Wednesday, December 30, 2015

How would you write a two-page, informal response to Tennyson's poem "Oenone," focusing on the ways in which the elemental and biological imagery of the poem mirrors/echoes the mood of Oenone himself?

As the poem opens, Oenone is sad and heartbroken that Paris, her husband, has left her for Helen. The nature around her reflects her depression by falling silent and drooping, just as she is doing. The imagery is deathlike: the words "quiet" and "silent" reflect the stillness of a corpse, the word "shadow," which can mean ghost or spirit, is repeated twice, and the word "dead" describes the winds. Finally, the flower "droops" as if it is as depressed as Oenone:

For now the noonday quiet holds the hill: / The grasshopper is silent in the grass: / The lizard, with his shadow on the stone, / Rests like a shadow, and the winds are dead. / The purple flower droops[...].

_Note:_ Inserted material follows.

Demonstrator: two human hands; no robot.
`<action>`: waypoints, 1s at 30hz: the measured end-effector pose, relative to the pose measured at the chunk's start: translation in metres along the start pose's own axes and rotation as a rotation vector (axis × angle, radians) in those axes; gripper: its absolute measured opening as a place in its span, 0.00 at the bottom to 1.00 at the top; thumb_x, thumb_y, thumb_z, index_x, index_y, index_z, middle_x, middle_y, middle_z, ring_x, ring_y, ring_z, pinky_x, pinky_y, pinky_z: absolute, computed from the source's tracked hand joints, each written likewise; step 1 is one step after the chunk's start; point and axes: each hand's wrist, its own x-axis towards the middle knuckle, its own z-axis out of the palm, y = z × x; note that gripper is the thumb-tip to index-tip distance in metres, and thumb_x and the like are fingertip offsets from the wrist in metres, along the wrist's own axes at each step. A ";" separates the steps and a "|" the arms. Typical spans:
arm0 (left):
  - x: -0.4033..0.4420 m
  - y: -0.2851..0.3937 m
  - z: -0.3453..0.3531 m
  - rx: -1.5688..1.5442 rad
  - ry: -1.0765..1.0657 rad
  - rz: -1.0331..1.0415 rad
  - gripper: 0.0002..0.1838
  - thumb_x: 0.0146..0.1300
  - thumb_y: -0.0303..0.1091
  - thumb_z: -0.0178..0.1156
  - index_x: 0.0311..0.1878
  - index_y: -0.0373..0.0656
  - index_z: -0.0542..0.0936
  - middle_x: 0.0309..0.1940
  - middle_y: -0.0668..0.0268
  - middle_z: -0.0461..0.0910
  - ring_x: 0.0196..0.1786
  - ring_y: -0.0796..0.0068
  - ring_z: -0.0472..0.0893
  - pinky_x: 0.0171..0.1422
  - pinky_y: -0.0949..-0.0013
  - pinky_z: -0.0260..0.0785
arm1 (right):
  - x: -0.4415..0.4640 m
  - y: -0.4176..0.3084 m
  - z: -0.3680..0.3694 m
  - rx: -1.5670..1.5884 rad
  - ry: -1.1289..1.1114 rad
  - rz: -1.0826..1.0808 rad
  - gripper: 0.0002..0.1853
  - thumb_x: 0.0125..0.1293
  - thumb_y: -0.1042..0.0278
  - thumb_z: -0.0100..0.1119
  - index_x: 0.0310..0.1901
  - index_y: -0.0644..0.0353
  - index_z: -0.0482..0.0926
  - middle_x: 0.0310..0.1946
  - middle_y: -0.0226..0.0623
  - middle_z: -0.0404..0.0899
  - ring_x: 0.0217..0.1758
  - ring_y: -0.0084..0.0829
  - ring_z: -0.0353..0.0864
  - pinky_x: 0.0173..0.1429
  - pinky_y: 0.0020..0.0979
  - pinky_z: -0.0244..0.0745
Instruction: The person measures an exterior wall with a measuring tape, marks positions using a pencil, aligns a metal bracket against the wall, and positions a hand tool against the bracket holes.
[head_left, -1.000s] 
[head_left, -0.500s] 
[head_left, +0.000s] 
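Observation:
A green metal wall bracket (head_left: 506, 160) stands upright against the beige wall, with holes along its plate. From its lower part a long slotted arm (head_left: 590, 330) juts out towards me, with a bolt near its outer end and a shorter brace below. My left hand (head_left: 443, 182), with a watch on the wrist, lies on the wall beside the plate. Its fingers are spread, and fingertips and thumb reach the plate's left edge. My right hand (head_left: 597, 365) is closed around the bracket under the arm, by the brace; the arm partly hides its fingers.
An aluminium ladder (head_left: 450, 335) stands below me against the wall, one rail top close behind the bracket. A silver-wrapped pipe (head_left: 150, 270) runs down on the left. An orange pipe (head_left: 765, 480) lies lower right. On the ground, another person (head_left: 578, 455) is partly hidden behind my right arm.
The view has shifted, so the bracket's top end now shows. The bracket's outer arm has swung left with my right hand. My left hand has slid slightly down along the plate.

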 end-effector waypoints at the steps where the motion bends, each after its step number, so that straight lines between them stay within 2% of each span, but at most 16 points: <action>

As the poem proceeds, Oenone recalls trying to compete for Paris's love. She pictures her love for him as like "the evening star" and also alludes to herself as a natural creature, a fawn, with a "playful tail." Here, in contrast to the first stanza, she is active, emotional, and full of energy. She compares her love of Paris to

quick-falling dew / Of fruitful kisses, thick as Autumn rains / Flash in the pools of whirling Simois!

Words like "quick," "thick," "flash," and "whirling," as well as the exclamation point, show her to be warm and active when she is remembering her love for Paris and his love for her. She likens herself to parts of nature that are fast-moving: the dew and the autumn rains that "flash" in whirling pools. She compares herself in her hot-blooded embrace with Paris to water swirling in motion. This is a sharp contrast to the dead and drooping nature all around her that she perceives after Paris has left her.
But as she returns to her grief, Oenone again speaks of the nature surrounding her in terms of deathlike imagery. She is, like her lost beloved Paris, a person who feels intense emotions. The beloved hills and woods, which she once enjoyed with Paris, she now describes as cut down:

they cut away my tallest pines,
My tall dark pines, that plumed the craggy ledge
High over the blue gorge.

Now, she experiences "ruin'd folds" and "fragments," as well as "dry thickets." Where once everything was "loud" and beautiful, Oenone perceives it now as somber and silent


Dead sounds at night come from the inmost hills,
Like footsteps upon wool.

Finally, the last stanza nature reflects her anger at Paris's betrayal. Nature becomes fire, a symbol of rage. Oenone states that


wheresoe'er I am by night and day,
All earth and air seem only burning fire.

She moves in the end from depression and grief to rage, pictured as a natural world of earth and air that seems to her now to be "only" fire.